Bitkisel ürünlerin zararlı etkileri; yanlış kullanılmalarına (uygunsuz doz veya yanlış bitki kullanımı), kontamine olmalarına, diğer bitkiler ve ilaçlarla etkileşimlerine bağlı olarak ortaya çıkabilmektedir. Hastanın cinsiyet ve yaşına uygun olmayan bitkisel ürün kullanımı da diğer bir faktördür.

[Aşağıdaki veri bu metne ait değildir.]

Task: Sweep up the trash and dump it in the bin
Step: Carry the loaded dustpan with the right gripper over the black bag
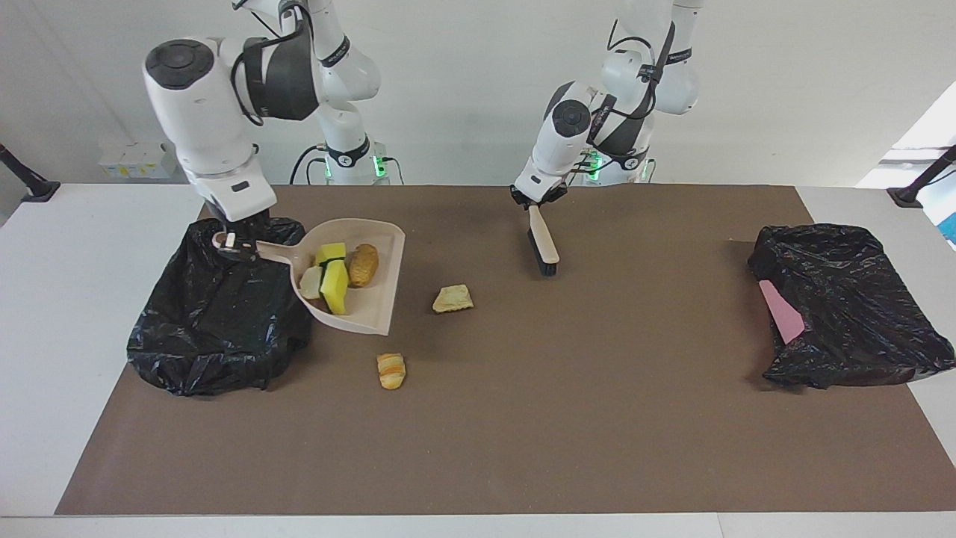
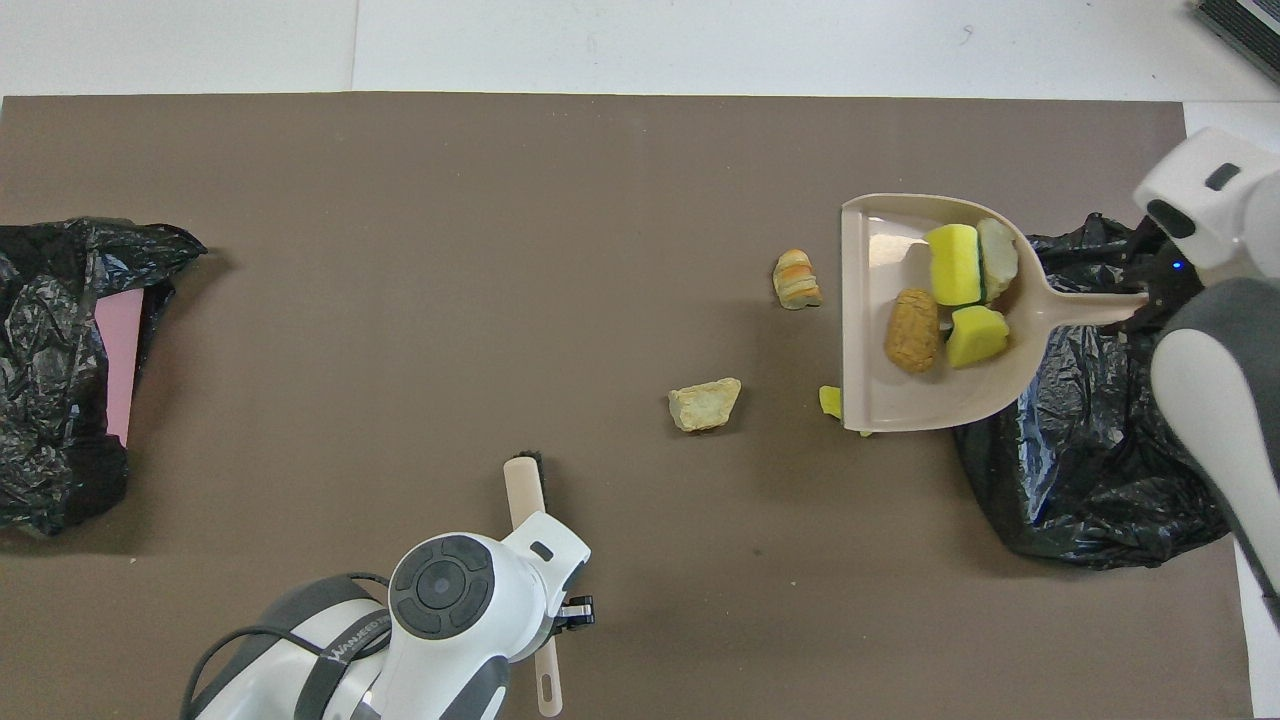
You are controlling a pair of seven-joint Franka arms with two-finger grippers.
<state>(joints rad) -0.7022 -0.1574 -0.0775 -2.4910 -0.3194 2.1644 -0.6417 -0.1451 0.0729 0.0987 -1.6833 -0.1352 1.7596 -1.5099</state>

Böbrek Hasarı ve Kontaminasyon
Bazı ürünler hazırlanırken az toksik olanlar yerine toksik olanların kullanılmasıdır. Örneğin Çin bitkisel tıbbında sıklıkla kullanılan Stephania tetranda (stefania) zayıflama kürüne yanlışlıkla katılarak kullanımı sonucu hızlı ilerleyen nefrite neden olmuştur. Bu bitki ülkemizde ‘stefania’ ismiyle kullanılmaktadır. Ağrı giderici ve diüretik özelliği nedeniyle kullanılmaktadır. Stephania içeriğinde bulunan tetrandrine potent bir düz kas gevşeticisidir. Stephania alkaloidleri kürar benzeri etkiye sahiptir ve T-hücreleriyle gelişen immun reaksiyonları seçici olarak inhibe edebilir. Diğer bir örnekse Aristolochia fangchi (zeravent kökü)’dir. Bitkisel bir alkoloid olan aristolochic asit (AA) içerir. Bitkinin Türkçe ismi ‘zeravent köküdür. Bitkisel ürünlerin içine kilo verdirici etki elde etmek amacıyla katılır. İnsanlarda ve hayvanlarda nefrotoksik ve karsinojenik etkisi olduğu bilinmektedir. Yaygın böbrekte interstisyel fibrozis ve tubuler atrofiye yol açar. Glomerüller genellikle korunmuştur ve immun depositler de yoktur. Sıklıkla interlobuler ve afferent arteriollerde kalınlaşma görülür. Total kümülatif dozu 200 g’ı geçtiğinde idrar yolları tümörleri sıklıkla oluşur. Zayıflama rejimlerinde AA kullanımı fluramine/diethylpropiondan kaynaklanan renal vazokonstriksiyonlara yol açabilir.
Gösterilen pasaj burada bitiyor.